Jeff played golf at Brooke Point, and Benjamin Forbes, the assistant coach at the time, remembers that Jeff “always had a great calming sense about him.”
He was a good golfer, but he spent as much time cheering for others as working on his own game.
“He’d always promote everyone on the team,” Forbes said, “and he encouraged them in every way.”
Like others associated with the school, Maddox can’t imagine what the family is going through. This is the second time tragedy has struck in eight months.
In June, Jeff’s 21-year-old brother Kevin hanged himself. He suffered from depression and had stopped taking his anti-depressant medicine because he didn’t want it to show up on an Army medical exam, Bush said.

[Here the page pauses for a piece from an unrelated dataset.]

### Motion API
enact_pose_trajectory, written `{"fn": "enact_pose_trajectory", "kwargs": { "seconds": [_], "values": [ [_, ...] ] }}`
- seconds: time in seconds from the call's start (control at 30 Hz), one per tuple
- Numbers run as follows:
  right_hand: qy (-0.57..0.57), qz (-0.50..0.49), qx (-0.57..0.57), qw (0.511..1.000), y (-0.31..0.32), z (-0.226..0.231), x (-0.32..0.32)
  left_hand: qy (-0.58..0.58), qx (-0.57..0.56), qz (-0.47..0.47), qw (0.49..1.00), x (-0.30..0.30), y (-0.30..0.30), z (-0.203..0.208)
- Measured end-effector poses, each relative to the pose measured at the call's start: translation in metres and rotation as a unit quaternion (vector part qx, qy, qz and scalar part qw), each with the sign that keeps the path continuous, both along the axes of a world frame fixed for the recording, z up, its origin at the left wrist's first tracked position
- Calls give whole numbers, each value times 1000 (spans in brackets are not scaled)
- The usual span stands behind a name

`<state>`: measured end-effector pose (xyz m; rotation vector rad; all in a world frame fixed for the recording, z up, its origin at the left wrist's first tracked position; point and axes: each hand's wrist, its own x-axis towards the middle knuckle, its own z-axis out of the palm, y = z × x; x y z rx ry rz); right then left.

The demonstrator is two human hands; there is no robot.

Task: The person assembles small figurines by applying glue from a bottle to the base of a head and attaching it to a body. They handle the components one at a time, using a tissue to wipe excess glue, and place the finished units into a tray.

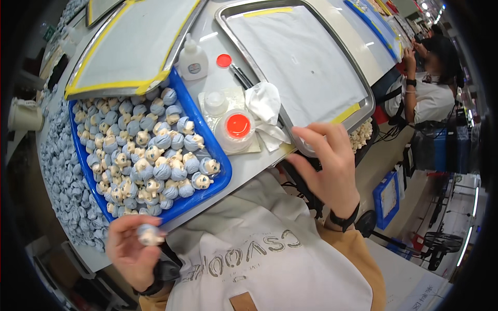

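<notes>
My left hand (134,254) pinches a small doll head (149,236) with pale blue hair, just off the near corner of a blue plastic tray (210,193). That tray is filled with many similar doll heads (155,168), cream-faced with blue hair. My right hand (332,168) hovers by the near corner of a metal tray (369,98), its thumb and fingers apart and nothing seen in them. Between the trays stands a clear jar (226,141) with bright red paint (238,126) in it. A crumpled white tissue (263,101) lies beside the jar.
A white squeeze bottle (193,63), a red disc (223,60) and dark pens (241,78) stand or lie behind the jar. A yellow-taped tray (129,46) overlaps the blue tray's far end. Blue pieces (72,202) heap at left. A person (430,101) sits at right.
</notes>
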<state>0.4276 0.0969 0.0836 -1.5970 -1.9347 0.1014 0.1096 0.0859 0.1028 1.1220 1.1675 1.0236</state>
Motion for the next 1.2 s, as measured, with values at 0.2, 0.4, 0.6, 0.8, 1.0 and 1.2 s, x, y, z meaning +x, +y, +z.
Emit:
{"fn": "enact_pose_trajectory", "kwargs": {
  "seconds": [0.2, 0.4, 0.6, 0.8, 1.0, 1.2],
  "values": [
    [3, -72, -17, 997, -5, -29, 24, 209, 97, 18, 973, -21, 21, 25],
    [76, 2, 76, 994, -1, -30, 19, 335, 112, 53, 934, -35, 45, 26],
    [52, 196, -80, 976, -4, -37, -33, 325, 61, -28, 943, -8, 74, 19],
    [40, 214, -92, 972, -4, -36, -42, 352, 98, -21, 930, -8, 56, 24],
    [48, 222, -90, 970, -14, -40, -48, 377, 129, 10, 917, -15, 30, 24],
    [33, 235, -76, 968, -17, -45, -52, 379, 117, 42, 917, -27, 10, 21]
  ]
}}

Jeff, Kevin and their sister, Melanie, had lived on Army bases around the world and went back to Kentucky — their mother’s home state — to attend the University of Kentucky, according to the Herald-Leader in Lexington, Ky. The three were inseparable and die-hard basketball fans, said Jeff’s fiance, Stacey Martinez.
In a Herald-Leader story, she said the three would draw NCAA tournament brackets on their apartment wall and have up to 60 people over to watch the games. Jeff and Kevin joined the ROTC program at the university.

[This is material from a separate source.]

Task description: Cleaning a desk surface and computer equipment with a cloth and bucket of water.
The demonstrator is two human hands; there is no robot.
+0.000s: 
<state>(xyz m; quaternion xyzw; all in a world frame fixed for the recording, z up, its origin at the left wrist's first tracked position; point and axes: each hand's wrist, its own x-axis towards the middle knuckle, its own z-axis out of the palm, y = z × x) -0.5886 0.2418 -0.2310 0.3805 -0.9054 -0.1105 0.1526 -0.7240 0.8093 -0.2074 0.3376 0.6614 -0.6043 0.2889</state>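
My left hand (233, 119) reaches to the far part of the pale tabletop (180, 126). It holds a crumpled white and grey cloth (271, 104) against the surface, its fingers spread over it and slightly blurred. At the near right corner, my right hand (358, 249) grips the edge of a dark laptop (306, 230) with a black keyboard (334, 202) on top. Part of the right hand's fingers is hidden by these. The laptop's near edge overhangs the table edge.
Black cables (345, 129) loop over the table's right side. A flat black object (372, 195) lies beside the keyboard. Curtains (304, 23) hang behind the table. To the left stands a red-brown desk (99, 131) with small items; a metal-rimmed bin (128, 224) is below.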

Jeff graduated in 2003 and was commissioned a second lieutenant in the Army. Kevin committed suicide the next month. Hilleary sent her sympathies to Carol and Mark Graham last summer after Kevin’s death.
Mark Graham is an Army colonel, and he and his wife are currently stationed at Fort Sill, Okla. Carol Graham was a substitute teacher at Brooke Point, and during the three years her sons attended the school, she was involved in all their activities, Hilleary said.
She even made it into the 1998 school yearbook. Carol Graham is pictured as a “Serious Fanatic” with the golf team. Both her sons played the sport and were on the swim team, and Carol Graham said it was hard for her to keep quiet, especially during golf matches.
“It was not easy being so civilized, and the guys knew it so they made me promise not to cheer,” she said in the yearbook.
After Kevin’s death, she wanted to be sure Brooke Point had a suicide-prevention program. It does. The Graham family donated $4,500 from Kevin’s memorial fund to establish such a program at the University of Kentucky, according to the Herald-Leader.
The fund has been renamed to include Jeff Graham. Army officials told Jeff after the death of his brother that he didn’t have to go to Iraq with others from Fort Riley, Kan. Jeff served with the 1st Battalion, 34th Armor Regiment, 1st Brigade Team. He was offered a stateside post at Fort Knox, but wouldn’t hear of it, his aunt said.
“He told his fiance: ‘The only thing worse than a war is a soldier not at war.’ “
Despite the danger he faced, he “never once showed any fear,” Bush said. “He was right where he wanted to be.”
He always included the same two sentences in every e-mail he sent home: “God, I love the Army” and “Please pray for my platoon.”
Jeff Graham and Stacey Martinez were to be married Nov. 6. Jeff now will be buried next to his brother.
“The irony in all this is Kevin loved the military so much that he was battling depression and was being treated for depression and didn’t want the military to know,” Bush said. “So, they both really died for their country.”
The Free Lance-Star is published in Fredericksburg.